"El abecé de la ilustración"
por Laura
Isola
Perfíl edición impresa,
domingo 15 de septiembre del 2015
La muestra “Abecedario a mano”, de Isol, se
presenta como un ejercicio de extrañamiento que recuerda que el trabajo de
plasmar letras sobre el papel tiene mucho de trazo y sobre todo de dibujo: un
arte plástico que se desborda en el infinito del soporte que lo contiene.
Si se pide a una persona corriente que defina la
escritura, es casi seguro que dará la siguiente contestación: “Eso es la cosa
más fácil del mundo. Todos los niños saben que la escritura es parte de la
educación elemental y que la expresión ABC indica los rudimentos más sencillos
de cualquier materia de nuestro conocimiento. El problema, sin embargo, no es
tan sencillo”. Esto lo escribe Ignace Gelb en un libro complejo y fascinante
que se titula Historia de la escritura. Allí, entre otras cosas, describe el
proceso de aprendizaje del hombre para comunicar sus pensamientos y
sentimientos mediante signos visibles, pero que también fueran comprensibles
para otras personas. Porque la relación entre la escritura y la lengua fue muy
vaga en los primeros estadios. Hasta que la “fonetización” de una etapa
posterior fue acercándose y correspondiéndose a una forma más exacta de
categorías de habla. La escritura, por fin, se convirtió en un instrumento del
lenguaje, “un vehículo por el que las formas exactas de lenguaje podían ser
fijadas de manera permanente”. Es casi una experiencia fantástica, casi al
límite de lo pensable, imaginar ese mundo casi sin reglas de escritura. O con
una escritura independiente de la expresión de las ideas. Una escritura
emancipada. Soberana de sus propias letras. Hasta que llegó el alfabeto que,
según lo define el historiador y egiptólogo polaco, es el sistema de signos que
expresan sonidos individuales del habla y el primero que merece ser llamado de
este modo es el griego. El último, en una línea sucesoria, no sólo de la
historia de la escritura sino también del arte es el de Isol. Por un lado,
Abecedario a mano es un ejercicio de ostranenie. Ese extrañamiento tan precioso
que nos enseño el formalismo ruso para volver desconocido aquello tan familiar
y cercano. Las letras son dibujos y también, su valor en el sistema que forman.

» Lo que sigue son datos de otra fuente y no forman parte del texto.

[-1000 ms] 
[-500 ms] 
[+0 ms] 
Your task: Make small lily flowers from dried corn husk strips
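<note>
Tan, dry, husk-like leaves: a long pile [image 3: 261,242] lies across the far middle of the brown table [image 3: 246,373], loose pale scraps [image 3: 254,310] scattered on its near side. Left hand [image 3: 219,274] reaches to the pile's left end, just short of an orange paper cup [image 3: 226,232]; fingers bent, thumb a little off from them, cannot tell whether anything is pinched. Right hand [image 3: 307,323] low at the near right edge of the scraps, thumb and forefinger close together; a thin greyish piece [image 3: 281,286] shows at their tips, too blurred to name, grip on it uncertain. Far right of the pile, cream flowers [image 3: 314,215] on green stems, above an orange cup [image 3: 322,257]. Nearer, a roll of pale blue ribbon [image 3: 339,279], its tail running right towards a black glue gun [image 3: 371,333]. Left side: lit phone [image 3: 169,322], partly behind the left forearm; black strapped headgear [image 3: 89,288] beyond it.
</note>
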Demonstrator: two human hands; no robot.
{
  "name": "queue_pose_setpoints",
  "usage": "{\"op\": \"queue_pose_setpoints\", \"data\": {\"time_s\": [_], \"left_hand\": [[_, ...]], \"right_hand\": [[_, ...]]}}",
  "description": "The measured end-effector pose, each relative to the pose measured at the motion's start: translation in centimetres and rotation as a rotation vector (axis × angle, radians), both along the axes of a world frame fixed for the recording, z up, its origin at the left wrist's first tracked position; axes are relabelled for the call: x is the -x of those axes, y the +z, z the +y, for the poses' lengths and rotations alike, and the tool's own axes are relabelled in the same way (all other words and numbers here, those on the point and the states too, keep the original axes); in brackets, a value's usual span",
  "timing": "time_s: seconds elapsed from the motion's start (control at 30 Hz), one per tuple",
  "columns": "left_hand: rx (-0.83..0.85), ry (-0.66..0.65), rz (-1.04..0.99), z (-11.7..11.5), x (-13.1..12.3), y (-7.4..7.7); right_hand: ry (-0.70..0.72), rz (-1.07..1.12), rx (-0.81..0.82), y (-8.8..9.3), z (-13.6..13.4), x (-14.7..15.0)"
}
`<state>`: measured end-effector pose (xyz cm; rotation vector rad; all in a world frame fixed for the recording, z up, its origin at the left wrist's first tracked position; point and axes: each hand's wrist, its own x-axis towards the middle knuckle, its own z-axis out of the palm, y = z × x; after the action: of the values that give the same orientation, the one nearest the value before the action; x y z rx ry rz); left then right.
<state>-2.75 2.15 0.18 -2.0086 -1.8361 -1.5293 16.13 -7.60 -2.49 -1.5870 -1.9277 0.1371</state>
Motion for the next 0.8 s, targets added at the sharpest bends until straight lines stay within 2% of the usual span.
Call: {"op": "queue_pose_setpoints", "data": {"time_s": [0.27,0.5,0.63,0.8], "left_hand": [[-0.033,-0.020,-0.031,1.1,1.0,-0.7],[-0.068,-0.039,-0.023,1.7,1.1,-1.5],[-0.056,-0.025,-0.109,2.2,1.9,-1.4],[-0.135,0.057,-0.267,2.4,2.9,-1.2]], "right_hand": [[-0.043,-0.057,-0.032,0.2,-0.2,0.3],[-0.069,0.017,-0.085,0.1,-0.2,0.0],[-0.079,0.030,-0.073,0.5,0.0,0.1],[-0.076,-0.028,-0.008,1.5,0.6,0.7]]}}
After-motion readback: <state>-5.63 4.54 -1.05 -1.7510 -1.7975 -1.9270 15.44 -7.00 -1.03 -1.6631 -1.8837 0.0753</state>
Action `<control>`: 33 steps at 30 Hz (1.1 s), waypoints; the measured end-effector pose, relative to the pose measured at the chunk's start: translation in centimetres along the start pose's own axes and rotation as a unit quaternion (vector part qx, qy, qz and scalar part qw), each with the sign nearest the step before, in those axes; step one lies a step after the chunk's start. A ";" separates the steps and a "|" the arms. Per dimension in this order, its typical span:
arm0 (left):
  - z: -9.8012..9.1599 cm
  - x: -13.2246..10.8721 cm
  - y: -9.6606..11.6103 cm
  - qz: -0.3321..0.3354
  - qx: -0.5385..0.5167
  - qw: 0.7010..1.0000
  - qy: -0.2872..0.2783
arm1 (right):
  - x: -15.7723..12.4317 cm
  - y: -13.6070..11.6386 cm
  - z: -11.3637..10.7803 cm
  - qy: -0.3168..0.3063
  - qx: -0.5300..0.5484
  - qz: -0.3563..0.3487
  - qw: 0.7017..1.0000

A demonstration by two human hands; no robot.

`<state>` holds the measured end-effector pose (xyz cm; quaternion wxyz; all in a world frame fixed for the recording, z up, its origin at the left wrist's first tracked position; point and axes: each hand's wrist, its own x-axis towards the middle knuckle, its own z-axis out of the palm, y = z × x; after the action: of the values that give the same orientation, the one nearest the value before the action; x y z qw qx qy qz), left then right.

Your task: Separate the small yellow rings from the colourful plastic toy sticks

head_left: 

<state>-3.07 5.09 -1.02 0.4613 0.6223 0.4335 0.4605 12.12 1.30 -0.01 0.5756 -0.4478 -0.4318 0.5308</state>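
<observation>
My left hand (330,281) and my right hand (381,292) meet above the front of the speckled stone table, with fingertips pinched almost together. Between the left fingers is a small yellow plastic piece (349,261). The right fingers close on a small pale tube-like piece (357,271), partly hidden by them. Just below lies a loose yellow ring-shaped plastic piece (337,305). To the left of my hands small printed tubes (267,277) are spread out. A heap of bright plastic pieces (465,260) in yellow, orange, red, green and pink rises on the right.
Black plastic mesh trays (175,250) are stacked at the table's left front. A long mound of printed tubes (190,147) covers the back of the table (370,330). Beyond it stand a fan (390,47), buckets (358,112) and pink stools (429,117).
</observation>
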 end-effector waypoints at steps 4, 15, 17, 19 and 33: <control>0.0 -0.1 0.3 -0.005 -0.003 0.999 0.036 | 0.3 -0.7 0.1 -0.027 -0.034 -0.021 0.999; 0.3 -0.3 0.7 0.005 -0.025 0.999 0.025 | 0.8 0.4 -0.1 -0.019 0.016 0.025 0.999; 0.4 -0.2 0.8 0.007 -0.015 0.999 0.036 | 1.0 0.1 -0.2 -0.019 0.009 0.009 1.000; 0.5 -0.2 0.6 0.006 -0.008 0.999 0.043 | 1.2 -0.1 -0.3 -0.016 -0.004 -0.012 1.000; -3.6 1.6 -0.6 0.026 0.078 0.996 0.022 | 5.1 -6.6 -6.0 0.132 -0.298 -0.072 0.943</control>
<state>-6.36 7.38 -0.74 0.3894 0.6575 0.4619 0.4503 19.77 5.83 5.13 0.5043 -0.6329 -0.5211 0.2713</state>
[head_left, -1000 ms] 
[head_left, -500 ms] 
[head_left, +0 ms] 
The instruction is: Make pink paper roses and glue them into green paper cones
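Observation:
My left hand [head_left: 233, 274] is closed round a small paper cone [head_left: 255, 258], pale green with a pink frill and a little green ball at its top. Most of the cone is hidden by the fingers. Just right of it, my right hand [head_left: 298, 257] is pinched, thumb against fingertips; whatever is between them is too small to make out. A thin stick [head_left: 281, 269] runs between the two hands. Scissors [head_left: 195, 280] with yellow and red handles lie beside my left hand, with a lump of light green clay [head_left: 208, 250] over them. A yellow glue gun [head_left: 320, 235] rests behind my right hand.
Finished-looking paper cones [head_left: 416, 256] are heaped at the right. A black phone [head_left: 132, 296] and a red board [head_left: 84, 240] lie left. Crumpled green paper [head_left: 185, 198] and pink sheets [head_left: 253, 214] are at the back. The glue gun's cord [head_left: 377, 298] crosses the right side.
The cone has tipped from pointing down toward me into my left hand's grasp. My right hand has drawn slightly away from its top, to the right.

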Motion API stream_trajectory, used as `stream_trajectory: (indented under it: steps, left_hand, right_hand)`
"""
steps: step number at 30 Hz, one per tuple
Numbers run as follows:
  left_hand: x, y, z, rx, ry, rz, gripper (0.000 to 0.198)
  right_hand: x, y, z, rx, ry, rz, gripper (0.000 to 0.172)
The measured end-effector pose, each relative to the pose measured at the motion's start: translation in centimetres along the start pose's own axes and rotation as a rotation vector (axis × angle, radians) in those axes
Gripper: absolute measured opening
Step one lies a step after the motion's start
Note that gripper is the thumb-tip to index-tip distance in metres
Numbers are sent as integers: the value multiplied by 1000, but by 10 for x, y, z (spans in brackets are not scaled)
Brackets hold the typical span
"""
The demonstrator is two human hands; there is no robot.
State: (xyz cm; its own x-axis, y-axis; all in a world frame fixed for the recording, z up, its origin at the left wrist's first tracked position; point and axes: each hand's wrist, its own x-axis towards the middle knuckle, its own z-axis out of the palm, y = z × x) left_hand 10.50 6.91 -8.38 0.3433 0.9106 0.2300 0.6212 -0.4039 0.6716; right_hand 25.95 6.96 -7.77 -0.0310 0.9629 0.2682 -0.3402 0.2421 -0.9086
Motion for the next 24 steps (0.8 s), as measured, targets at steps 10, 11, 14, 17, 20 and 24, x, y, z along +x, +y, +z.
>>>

Para ello, en cada cuadro se arma una tríada de belleza e ingenio: las letras
dibujadas, en sus formas mayúsculas y minúsculas en imprenta y manuscrita, se
corresponden con una palabra y una imagen. Por el otro, las relaciones son
inesperadas y certeras. Deudoras de esos comienzos que se señalaban, cuando la
escritura poco tenía que ver con su representación del habla, el abecedario de
Isol escribe palabras que empiezan con esas letras y que se asocian en su
imaginación plena y desbordante de sentidos. La hache lleva por leyenda “Está
bien, no me hables”, donde la letra muda vale doble: en el verbo y el silencio
que implica la sentencia. Y pasa con muchas otras que juegan con lo múltiple y
lo diverso; con un azar controlado que establece conexiones luminosas y realza
las imágenes. Son collages y ahí hay otro indicio: en el superposición y el
encastre de los materiales, también, hay una clave. No sólo el procedimiento
sino la premisa de dibujar palabras y escribir dibujos. Sin repetir y sin
soplar. Levantando un viento fresco que haga circular las letras para
mezclarlas un poco. Como en una calesita o una hamaca. Ese balanceo que luego
se transforma en canto y poesía que sirve para memorizar el alfabeto. La
ilustradora Marisol Misenta puso toda su creatividad en volver a nombrar uno de
los inventos más increíbles del hombre. Esa economía perfecta de un número muy
restringido de signos para tener las infinitas posibilidades de combinación de
palabras es, en los collages de esta artista ganadora del gran premio Astrid
Lindgren, un deletrear y dar de nuevo.